→ To do
Only one stretch of the data below is wanted: the lines starting at the one with "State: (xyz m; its" and ending at the one with "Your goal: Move", both included, given again exactly.

__________________________________________________

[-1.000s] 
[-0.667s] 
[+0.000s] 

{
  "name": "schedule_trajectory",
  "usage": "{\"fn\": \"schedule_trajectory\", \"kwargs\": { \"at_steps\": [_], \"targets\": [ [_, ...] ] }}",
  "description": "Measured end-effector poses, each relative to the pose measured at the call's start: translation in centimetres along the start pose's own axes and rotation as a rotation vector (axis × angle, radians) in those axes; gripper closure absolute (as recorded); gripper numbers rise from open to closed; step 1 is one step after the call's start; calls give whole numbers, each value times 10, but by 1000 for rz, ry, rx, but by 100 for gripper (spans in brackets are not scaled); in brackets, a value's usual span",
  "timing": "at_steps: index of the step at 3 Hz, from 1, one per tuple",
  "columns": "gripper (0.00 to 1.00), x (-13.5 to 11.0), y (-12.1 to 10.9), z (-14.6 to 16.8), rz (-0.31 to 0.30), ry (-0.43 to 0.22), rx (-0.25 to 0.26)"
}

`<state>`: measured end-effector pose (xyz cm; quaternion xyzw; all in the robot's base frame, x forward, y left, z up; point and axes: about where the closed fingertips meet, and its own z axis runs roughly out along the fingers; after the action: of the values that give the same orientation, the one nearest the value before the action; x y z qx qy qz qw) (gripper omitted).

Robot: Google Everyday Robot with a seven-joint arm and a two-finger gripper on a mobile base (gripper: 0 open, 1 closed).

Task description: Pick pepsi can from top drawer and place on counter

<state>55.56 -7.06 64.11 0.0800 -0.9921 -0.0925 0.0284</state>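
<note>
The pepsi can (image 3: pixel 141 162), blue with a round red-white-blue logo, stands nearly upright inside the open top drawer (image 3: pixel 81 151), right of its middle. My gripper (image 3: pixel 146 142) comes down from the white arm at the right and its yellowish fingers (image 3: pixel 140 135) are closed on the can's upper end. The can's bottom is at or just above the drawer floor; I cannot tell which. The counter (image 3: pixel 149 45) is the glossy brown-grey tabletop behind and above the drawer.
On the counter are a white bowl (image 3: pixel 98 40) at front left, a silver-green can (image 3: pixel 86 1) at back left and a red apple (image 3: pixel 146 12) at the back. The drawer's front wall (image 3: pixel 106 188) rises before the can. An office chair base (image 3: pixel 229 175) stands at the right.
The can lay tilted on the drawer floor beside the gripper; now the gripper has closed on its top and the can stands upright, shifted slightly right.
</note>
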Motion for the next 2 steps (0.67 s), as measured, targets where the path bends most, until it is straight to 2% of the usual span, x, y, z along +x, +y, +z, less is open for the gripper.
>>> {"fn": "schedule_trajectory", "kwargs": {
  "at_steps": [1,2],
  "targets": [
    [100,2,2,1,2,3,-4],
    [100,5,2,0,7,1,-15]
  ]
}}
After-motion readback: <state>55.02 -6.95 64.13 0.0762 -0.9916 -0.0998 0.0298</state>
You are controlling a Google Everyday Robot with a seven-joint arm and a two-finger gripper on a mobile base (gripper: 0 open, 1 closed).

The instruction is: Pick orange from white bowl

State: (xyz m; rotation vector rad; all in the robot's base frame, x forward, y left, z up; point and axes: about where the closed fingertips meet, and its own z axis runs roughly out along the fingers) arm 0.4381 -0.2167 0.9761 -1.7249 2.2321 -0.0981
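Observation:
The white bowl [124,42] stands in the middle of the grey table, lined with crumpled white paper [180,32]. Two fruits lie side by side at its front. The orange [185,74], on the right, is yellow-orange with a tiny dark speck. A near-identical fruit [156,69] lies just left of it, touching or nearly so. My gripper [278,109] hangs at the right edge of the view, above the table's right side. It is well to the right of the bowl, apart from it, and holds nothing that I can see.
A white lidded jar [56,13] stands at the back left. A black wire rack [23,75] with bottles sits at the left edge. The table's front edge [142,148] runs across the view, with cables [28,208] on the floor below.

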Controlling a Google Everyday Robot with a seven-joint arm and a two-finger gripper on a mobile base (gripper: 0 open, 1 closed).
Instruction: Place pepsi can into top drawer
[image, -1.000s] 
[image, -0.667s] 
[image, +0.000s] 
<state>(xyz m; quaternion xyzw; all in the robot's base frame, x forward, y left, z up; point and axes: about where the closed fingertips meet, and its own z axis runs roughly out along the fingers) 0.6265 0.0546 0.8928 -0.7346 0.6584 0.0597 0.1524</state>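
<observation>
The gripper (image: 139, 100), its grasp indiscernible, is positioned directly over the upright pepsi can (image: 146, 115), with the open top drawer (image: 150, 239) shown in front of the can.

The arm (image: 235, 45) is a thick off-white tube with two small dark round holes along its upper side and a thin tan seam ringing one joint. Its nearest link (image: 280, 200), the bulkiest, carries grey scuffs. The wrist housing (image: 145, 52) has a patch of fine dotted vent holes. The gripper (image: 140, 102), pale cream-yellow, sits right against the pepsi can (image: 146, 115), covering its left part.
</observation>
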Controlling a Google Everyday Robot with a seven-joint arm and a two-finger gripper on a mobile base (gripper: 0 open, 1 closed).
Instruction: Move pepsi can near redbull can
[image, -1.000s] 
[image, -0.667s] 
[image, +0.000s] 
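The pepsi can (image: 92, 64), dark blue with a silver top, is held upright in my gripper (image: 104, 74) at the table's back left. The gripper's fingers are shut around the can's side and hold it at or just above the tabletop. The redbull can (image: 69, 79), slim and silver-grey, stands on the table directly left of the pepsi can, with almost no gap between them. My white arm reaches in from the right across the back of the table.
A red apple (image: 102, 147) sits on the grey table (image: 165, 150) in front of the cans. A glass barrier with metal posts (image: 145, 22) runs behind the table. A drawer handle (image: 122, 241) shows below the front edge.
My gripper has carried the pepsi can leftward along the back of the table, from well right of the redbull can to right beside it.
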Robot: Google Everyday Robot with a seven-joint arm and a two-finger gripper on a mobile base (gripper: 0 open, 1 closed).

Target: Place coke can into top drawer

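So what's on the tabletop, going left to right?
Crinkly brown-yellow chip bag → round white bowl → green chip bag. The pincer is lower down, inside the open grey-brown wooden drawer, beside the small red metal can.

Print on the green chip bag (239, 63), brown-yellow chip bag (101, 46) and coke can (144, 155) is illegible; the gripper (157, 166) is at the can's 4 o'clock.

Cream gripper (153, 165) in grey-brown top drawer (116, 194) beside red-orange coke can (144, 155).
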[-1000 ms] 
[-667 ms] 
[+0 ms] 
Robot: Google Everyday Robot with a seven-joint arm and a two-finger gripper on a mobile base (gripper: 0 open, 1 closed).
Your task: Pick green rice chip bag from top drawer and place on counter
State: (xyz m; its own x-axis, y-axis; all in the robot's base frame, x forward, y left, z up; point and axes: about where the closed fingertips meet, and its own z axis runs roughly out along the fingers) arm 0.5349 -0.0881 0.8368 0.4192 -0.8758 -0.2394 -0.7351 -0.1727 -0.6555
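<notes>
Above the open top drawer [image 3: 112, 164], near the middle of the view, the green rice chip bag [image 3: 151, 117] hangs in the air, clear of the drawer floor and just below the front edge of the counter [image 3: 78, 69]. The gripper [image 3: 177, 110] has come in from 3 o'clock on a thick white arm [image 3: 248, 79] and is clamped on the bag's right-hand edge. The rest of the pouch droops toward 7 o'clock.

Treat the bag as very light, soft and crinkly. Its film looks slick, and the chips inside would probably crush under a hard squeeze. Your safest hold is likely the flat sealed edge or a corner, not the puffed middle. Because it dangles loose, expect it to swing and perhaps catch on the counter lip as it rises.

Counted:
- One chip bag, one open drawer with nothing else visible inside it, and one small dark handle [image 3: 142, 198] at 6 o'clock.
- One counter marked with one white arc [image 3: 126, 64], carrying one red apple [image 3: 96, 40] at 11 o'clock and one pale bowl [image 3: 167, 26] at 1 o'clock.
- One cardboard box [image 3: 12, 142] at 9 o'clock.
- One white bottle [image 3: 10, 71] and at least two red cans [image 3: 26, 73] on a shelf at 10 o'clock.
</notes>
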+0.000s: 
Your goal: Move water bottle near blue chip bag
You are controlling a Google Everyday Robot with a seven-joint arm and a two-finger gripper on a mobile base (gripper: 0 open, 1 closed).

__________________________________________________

→ Reply
State: (xyz m; its own x-axis, y-axis; all in the robot's base frame, x forward, y left, z up; point and axes: about where the closed fingertips meet, and its own z axis runs roughly out along the fingers) arm 0.5349 -0.0881 0.8368 0.4192 -0.8758 -0.2394 -0.7351 -0.1727 -0.6555
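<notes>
Above the open top drawer [image 3: 112, 164], near the middle of the view, the green rice chip bag [image 3: 151, 117] hangs in the air, clear of the drawer floor and just below the front edge of the counter [image 3: 78, 69]. The gripper [image 3: 177, 110] has come in from 3 o'clock on a thick white arm [image 3: 248, 79] and is clamped on the bag's right-hand edge. The rest of the pouch droops toward 7 o'clock.

Treat the bag as very light, soft and crinkly. Its film looks slick, and the chips inside would probably crush under a hard squeeze. Your safest hold is likely the flat sealed edge or a corner, not the puffed middle. Because it dangles loose, expect it to swing and perhaps catch on the counter lip as it rises.

Counted:
- One chip bag, one open drawer with nothing else visible inside it, and one small dark handle [image 3: 142, 198] at 6 o'clock.
- One counter marked with one white arc [image 3: 126, 64], carrying one red apple [image 3: 96, 40] at 11 o'clock and one pale bowl [image 3: 167, 26] at 1 o'clock.
- One cardboard box [image 3: 12, 142] at 9 o'clock.
- One white bottle [image 3: 10, 71] and at least two red cans [image 3: 26, 73] on a shelf at 10 o'clock.
</notes>
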+0.000s: 
Your goal: Move water bottle near blue chip bag

The given answer completes the exercise.